* [Information shown]:

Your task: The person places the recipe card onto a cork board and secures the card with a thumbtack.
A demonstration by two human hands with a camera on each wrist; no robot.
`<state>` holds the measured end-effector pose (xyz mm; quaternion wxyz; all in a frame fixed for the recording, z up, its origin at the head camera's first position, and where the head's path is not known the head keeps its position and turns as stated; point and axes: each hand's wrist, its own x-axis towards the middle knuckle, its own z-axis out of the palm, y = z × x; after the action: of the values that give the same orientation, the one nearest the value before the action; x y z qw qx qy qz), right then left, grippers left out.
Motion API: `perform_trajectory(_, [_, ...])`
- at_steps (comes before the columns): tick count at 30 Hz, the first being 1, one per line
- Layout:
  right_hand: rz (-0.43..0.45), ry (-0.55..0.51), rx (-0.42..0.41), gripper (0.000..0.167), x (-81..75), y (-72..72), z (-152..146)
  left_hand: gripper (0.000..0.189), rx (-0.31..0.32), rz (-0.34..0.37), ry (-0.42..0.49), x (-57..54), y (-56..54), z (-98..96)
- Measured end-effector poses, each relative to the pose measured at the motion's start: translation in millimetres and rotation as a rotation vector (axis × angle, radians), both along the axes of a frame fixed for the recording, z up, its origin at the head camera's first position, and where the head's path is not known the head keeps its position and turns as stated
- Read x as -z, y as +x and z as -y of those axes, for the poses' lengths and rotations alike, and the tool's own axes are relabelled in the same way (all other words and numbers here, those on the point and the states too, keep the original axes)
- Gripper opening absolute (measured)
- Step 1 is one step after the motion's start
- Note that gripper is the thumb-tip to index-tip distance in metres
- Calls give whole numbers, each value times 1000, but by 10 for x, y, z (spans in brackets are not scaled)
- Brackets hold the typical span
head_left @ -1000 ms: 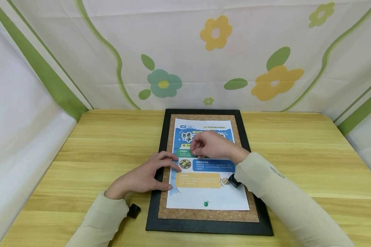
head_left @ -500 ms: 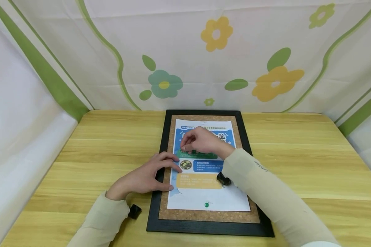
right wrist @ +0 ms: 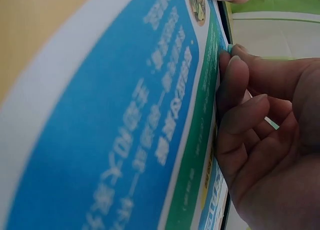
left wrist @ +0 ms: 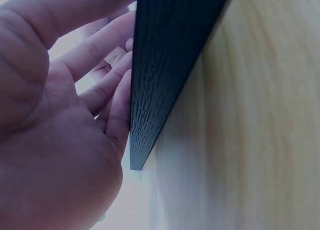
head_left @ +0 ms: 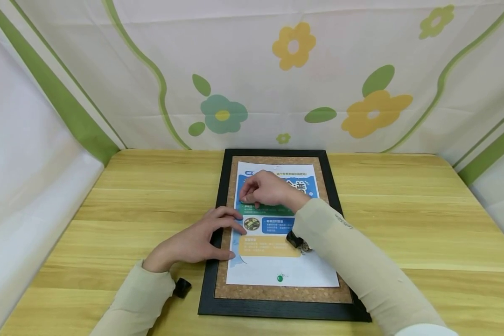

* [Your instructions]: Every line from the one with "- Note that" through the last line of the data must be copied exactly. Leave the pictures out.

* [Worked solution]:
- Note that gripper is the thumb-tip to index-tip distance in metres
- Calls give whole numbers, each value times 1000, but by 10 for x, y, z (spans in brackets are not scaled)
- Brackets hold the typical span
head_left @ -1000 ms: 
head_left @ -500 ms: 
right wrist @ +0 ms: 
left wrist @ +0 ms: 
head_left @ +0 ms: 

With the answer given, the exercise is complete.